▶ Instructions to follow: Please make sure what you return matches the listing below exactly, minus its pictures.

▶ Data provided:
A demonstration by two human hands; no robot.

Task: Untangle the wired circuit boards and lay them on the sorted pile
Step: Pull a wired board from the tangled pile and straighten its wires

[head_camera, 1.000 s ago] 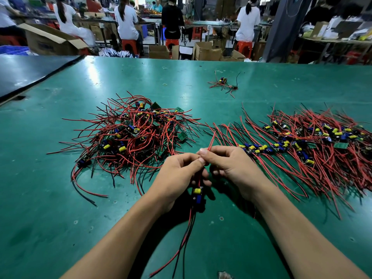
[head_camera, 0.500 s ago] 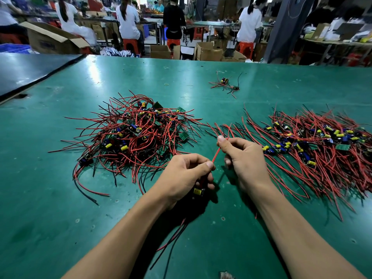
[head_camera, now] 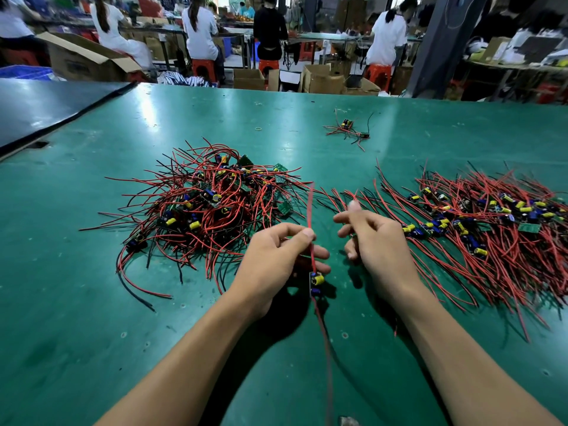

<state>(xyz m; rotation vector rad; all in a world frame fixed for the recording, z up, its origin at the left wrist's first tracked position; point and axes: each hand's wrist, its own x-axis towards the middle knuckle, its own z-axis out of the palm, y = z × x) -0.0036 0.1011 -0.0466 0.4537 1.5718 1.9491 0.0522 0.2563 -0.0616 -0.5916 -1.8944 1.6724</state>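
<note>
Our green table point(head_camera: 92, 302) carries the sorted pile point(head_camera: 491, 235) on the right and the tangled heap point(head_camera: 209, 204) on the left. Between them, our left hand point(head_camera: 276, 259) pinches one wired circuit board point(head_camera: 316, 279) near us, its long axis running away from us: one red wire point(head_camera: 311, 210) stands up past the thumb, others trail toward us. Our right hand point(head_camera: 378, 241), blurred, hangs just beside, fingers loosely curled, gripping nothing visible. A small stray bundle point(head_camera: 347, 129) lies far behind.
</note>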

▶ Task answer:
A demonstration by two human hands; no robot.

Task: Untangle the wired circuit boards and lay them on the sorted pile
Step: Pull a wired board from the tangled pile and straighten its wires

[head_camera, 1.000 s ago] 
[head_camera, 0.500 s ago] 
[head_camera, now] 

<state>(xyz m; rotation vector rad; all in a world frame fixed for the recording, z up, its origin at the left wrist's first tracked position; point and axes: each hand's wrist, its own x-axis towards the middle knuckle, its own z-axis out of the palm, y = z × x) -0.0036 0.1011 -0.0466 0.4537 1.5718 1.9491 0.0522 0.2563 -0.0616 -0.5916 -1.8944 1.6724</state>
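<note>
Our green table point(head_camera: 92, 302) carries the sorted pile point(head_camera: 491, 235) on the right and the tangled heap point(head_camera: 209, 204) on the left. Between them, our left hand point(head_camera: 276, 259) pinches one wired circuit board point(head_camera: 316, 279) near us, its long axis running away from us: one red wire point(head_camera: 311, 210) stands up past the thumb, others trail toward us. Our right hand point(head_camera: 378, 241), blurred, hangs just beside, fingers loosely curled, gripping nothing visible. A small stray bundle point(head_camera: 347, 129) lies far behind.
</note>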

No additional output will be produced.